Both classes disappeared the moment the RX ring was resized.

The fix

1) uartx/ringbuffer.go — widen and enlarge

  • bufferSize promoted from uint8 = 128 to uint16 = 4096.
  • head / tail switched from volatile.Register8 to
    volatile.Register16 so sizes above 255 work without wraparound
    ambiguity.
  • Size() and Used() now return uint16.

4096 is still a power of two so (h+1) % bufferSize compiles to a
bitmask. It gives ~355 ms of headroom at 115200 (scales linearly with
baud), which is enough to absorb any realistic foreground stall on
the MCUs this package currently targets. The extra RAM cost is
2 × (4096 − 128) = 7.75 KiB per UART instance (RX + TX ring); on a
dual-UART RP2350 config that is ~16 KiB total, negligible against the
520 KiB SRAM budget.

2) uartx/rp2_uart.go — drop counters

  • Two new fields on UART: rxHwDrops and rxSwDrops, each a
    volatile.Register32.
  • handleInterrupt increments rxHwDrops in the existing branch
    that drops PL011 error bytes (the most informative of OE/BE/PE/FE
    is UARTDR_OE, which means the hardware FIFO overflowed before the
    ISR could service it), and increments rxSwDrops when
    Buffer.Put returns false.
  • The ISR is the only writer so the non-atomic read-add-write
    sequence is race-free on a single core. On a dual-core MCU the
    reader may see a slightly stale value but aligned 32-bit
    loads/stores remain atomic.

3) uartx/uartx.go — public accessor

New (*UART).RXDrops() (hw, sw uint32) so applications can surface
the counters in whatever telemetry / logging they already have.

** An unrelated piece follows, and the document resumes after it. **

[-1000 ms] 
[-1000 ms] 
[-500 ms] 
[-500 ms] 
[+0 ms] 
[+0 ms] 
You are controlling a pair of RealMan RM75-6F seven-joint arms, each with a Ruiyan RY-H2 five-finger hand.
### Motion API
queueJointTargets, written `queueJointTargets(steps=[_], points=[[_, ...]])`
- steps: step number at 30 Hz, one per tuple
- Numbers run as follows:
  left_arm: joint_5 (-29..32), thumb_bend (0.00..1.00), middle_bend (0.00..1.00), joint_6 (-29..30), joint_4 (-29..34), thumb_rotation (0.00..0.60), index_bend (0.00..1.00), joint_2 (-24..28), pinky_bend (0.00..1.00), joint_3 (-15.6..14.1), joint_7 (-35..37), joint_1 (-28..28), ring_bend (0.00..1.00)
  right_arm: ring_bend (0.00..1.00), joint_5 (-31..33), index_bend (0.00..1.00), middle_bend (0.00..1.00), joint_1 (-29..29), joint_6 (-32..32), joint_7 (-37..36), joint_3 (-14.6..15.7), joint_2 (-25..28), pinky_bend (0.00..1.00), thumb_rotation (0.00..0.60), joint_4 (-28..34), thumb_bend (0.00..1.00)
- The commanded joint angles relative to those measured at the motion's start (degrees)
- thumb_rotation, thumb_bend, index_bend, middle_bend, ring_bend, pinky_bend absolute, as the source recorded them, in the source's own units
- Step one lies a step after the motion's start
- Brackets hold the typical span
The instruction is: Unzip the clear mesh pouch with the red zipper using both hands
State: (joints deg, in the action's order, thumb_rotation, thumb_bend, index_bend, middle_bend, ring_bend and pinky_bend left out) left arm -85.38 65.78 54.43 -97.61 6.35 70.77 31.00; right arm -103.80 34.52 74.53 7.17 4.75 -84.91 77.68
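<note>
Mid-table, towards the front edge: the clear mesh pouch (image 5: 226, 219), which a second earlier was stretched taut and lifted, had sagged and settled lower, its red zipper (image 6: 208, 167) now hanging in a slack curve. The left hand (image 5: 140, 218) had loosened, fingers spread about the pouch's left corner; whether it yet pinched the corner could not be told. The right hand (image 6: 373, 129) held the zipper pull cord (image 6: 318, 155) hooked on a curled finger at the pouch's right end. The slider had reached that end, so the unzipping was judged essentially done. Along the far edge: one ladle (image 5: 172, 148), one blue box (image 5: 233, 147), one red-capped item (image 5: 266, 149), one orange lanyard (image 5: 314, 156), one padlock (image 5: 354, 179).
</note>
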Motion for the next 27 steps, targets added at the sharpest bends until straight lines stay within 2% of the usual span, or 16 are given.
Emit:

In a
healthy deployment at the supported bauds both values should stay at
zero; a nonzero hw means the ISR latency is exceeding one character
time, and a nonzero sw means the application consumer is not
draining the ring fast enough.

Compat notes

  • RingBuffer.Size() and RingBuffer.Used() return type changed
    from uint8 to uint16. Every caller in this repo — including
    the Buffered() and TxFree() wrappers — already goes through
    int(...), so there is no in-repo break. External callers that
    explicitly stored the result as uint8 will need to widen the
    type. The package has no tagged release yet, so no semver break.
  • Total static RAM increase on a typical RP2350 dual-UART config is
    ~16 KiB. Trivial against the chip's 520 KiB SRAM.

Verification

  • tinygo build -target=pico2 ./cmd/uart_diag — builds cleanly with
    the uint16 widening.
  • tinygo build -target=pico2 ./examples/simple/uartx-polling
    builds cleanly; the example's Buffered() call is unaffected.
  • End-to-end downstream: a 336 KiB firmware-update transfer over
    115200 that used to corrupt 15–20 frames per run and take 60–180 s
    with retries now runs clean in ~55 s (stop-and-wait protocol floor)
    with rxHwDrops == rxSwDrops == 0 across the entire transfer.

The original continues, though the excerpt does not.